At the request of House Speaker Pelosi and Budget Chair Spratt, the CBO completed a study on the budgetary impact of three policy scenarios--a baseline (all temporary provisions expire and there's no AMT patch); a first alternative (the stimulus bill is taken into account, all temporary tax cut provisions are extended, and the AMT gets patched); second alternative (same as the baseline, except troops at war gradually pull down from 190,000 in 2009 to 75,000 in 2013), and third alternative (same as second, except provisions of the 2001 tax cut affecting upper-income taxpayers would expire and the estate tax would remain in the diminished 2009 form).
As noted, the CBO baseline projection assumes that current laws remain in place and that the major tax cut bills passed during the Bush administration (the ironically named "Economic Growth and Tax Relief Reconciliation Act of 2001" (EGTRRA) and "Jobs and Growth Tax Relief Reconciliation Act of 2003" (JGTRRA)) will expire at the end of 2010. The scenario is inherently rosy--those temporary provisions reducing taxes expire, and the AMT patch that has been added annually to reduce taxes that would otherwise be collected is not assumed to be enacted. Funding for the wars holds steady at just what has already been approved for 2009, growing each year at specified inflation rates. Funding under Medicare for physicians goes down as it is supposed to rather than having the provisions waived so doctors can continue to receive high fees. The baseline result? A 2009 deficit of $1.2 trillion and a deficit of $3.1 trillion through the decade.
Under the first alternative, CBO estimates the impact of leaving all the Bush cuts in place, and continuing to patch the AMT to leave those cuts in place. The war costs for 2008 are projected to repeat through the decade (adjusted for inflation), and nondiscretionary spending stays the same (adjusted for inflation) Instead of the full decline in doctors payments under Medicare, it is assumed that physicians' fees will increase by 1% annually. The result would be another $218 billion added to the 2009 deficit, and another $8.4 trillion for the ten year period (on top of the amount under the baseline).
Under the second alternative, the cost of keeping troops in Iraq and Afghanistan, even at slightly reduced levels projected by gradually reducing from 190,000 to 75,000 in 1913 is about the same as keeping the Bush tax cuts in place--$218 billion additional 2009 deficit and $7 trillion more deficit over the ten year period. That fits with the analysis many have given of the source of the deficits before the crisis in the Bush tax cuts and the Bush wars of choice.
The third alternative reduces the deficit for the 10 year period to $5.6 trillion. Better, but not where it ought to be.

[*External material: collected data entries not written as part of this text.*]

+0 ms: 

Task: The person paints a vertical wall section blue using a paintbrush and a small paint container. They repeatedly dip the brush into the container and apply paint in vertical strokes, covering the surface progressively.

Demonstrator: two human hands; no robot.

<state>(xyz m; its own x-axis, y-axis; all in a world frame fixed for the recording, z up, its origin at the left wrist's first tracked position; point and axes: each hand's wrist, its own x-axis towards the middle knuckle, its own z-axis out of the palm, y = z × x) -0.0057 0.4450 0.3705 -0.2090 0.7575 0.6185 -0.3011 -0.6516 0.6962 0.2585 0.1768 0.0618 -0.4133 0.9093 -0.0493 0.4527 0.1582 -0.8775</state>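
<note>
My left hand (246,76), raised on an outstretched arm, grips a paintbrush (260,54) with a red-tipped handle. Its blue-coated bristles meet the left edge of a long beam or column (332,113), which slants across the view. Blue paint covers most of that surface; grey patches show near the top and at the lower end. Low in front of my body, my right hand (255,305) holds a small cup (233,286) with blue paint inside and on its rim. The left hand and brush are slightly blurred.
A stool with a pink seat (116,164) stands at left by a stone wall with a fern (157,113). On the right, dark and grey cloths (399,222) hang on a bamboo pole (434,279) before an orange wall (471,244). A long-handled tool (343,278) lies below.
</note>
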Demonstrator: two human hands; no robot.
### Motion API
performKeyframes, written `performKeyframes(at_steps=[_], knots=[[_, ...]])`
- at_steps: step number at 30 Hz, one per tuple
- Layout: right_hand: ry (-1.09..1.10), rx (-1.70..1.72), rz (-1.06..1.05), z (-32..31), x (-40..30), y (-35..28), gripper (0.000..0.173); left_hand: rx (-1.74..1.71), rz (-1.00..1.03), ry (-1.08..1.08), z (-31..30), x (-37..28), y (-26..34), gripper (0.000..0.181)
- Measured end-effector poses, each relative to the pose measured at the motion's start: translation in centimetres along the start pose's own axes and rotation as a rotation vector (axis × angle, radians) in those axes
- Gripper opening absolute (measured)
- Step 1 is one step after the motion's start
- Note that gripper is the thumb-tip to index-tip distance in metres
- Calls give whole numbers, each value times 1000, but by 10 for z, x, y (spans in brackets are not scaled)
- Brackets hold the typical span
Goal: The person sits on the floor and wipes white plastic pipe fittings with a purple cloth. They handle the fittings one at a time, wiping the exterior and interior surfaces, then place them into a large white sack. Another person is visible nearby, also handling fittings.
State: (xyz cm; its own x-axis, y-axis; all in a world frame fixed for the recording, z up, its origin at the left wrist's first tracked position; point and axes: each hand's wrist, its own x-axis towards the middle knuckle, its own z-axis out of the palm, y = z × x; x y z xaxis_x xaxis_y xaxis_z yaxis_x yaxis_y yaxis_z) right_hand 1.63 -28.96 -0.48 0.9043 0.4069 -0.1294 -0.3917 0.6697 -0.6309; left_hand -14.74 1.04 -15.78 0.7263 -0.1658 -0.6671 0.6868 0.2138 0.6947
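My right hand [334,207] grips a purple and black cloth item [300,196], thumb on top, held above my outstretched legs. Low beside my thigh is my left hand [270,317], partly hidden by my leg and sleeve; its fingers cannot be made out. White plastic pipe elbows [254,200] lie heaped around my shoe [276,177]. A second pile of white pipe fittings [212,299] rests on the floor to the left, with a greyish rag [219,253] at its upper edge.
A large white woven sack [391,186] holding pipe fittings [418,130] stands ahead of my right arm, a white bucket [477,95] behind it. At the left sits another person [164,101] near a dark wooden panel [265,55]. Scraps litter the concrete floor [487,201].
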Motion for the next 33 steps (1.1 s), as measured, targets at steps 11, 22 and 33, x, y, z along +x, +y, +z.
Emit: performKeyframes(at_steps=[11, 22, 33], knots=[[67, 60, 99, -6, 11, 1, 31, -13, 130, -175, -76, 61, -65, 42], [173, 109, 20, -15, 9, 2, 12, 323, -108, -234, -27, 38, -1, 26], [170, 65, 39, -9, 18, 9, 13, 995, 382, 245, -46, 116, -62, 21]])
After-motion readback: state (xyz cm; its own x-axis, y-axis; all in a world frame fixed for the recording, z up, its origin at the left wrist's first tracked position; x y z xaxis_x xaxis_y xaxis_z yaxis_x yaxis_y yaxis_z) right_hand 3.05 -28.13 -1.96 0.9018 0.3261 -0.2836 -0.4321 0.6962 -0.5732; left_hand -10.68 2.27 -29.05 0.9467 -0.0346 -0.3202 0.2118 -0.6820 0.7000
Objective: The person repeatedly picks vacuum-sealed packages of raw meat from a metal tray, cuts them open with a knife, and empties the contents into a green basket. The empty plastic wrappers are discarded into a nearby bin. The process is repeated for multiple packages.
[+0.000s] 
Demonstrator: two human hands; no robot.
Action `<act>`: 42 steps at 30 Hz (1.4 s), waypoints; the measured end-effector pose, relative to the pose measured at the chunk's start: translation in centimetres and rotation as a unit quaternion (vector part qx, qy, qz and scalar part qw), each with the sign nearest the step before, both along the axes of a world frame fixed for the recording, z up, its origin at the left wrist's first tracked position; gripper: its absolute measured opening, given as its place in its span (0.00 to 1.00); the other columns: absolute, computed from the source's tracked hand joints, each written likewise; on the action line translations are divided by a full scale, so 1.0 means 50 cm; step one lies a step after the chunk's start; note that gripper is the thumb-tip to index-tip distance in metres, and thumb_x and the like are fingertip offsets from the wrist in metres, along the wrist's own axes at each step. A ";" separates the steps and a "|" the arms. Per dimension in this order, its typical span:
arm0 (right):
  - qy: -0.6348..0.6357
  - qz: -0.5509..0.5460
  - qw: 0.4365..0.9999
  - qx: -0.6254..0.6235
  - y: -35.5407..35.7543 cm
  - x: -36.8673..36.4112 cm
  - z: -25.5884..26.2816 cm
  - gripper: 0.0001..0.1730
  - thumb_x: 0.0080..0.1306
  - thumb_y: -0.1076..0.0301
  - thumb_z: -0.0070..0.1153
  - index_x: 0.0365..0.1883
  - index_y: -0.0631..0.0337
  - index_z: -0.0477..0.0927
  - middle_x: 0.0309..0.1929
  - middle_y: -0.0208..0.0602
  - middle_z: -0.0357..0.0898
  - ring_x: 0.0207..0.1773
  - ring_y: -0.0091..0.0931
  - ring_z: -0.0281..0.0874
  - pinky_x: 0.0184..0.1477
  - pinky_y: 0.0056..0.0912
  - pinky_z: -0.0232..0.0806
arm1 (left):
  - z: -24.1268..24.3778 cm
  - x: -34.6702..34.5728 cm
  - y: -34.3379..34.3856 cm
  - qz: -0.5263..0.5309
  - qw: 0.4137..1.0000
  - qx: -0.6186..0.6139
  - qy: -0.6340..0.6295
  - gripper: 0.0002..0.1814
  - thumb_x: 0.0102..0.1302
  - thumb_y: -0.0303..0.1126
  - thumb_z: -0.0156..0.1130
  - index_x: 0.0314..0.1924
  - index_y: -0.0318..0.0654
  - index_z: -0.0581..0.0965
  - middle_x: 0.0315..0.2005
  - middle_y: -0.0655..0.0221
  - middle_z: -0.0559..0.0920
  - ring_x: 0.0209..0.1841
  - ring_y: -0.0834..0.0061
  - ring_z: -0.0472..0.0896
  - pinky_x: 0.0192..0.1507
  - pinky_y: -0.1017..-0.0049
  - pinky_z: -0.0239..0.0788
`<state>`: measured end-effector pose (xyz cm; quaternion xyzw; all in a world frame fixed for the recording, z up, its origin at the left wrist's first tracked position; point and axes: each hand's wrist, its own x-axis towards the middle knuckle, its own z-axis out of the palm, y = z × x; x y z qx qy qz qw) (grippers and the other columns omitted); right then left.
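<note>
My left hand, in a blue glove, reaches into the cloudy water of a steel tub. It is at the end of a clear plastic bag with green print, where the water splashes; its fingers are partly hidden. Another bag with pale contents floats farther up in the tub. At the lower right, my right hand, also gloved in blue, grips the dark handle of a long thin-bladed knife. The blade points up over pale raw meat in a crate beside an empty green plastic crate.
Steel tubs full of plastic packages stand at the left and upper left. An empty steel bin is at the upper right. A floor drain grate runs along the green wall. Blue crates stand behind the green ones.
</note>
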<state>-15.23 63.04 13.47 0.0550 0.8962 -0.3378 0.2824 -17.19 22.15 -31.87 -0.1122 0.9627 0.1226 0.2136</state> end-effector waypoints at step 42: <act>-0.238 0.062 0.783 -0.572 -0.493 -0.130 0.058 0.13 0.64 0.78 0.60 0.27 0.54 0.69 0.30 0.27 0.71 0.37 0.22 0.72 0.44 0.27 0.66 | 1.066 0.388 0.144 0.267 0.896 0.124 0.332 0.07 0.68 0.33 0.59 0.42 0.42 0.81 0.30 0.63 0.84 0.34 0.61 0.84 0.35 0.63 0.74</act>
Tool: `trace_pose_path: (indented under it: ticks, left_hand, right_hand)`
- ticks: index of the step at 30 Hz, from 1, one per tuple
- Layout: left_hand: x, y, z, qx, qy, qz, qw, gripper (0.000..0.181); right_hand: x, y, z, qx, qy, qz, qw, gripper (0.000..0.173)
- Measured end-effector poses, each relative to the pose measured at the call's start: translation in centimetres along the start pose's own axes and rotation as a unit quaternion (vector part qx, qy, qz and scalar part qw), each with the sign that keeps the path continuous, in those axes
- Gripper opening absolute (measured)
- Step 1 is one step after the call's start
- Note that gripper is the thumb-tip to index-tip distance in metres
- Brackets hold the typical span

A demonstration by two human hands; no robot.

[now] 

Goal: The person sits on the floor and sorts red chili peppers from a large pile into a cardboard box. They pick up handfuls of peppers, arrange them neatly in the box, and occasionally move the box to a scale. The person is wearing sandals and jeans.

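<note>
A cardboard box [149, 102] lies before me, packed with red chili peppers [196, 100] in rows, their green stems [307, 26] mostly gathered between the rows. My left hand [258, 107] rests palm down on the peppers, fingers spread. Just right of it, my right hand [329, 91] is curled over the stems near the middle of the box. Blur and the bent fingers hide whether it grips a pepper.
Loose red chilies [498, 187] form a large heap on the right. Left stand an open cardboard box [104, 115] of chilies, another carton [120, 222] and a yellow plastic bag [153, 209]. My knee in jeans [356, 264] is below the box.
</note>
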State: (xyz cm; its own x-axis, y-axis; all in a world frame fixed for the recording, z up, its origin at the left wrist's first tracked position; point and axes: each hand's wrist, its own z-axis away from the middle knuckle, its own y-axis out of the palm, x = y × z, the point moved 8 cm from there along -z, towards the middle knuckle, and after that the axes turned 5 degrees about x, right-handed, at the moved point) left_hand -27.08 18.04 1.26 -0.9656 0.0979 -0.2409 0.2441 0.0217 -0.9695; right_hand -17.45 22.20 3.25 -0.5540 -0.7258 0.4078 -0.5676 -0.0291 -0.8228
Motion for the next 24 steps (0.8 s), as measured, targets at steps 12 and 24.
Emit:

Congress needs to look closely at these projections. They suggest that more far-reaching changes to undo the Bush mess will be necessary. Reversing the preferential rates for capital gains would be a good step that could be accomplished within the AMT, along with a permanent "fix" to the exemption amount to protect ordinary taxpayers--those couples making $150,000 or less. Letting the estate tax go back to its 2001 levels should be considered--or at least limiting the exemption to $2 million and retaining the 55% rate and perhaps inaugurating a progressive rate structure for the estate tax. Removing some of the many "entitlement" expenditures favoring the oil and gas industry and other corporate recipients should also be on the docket.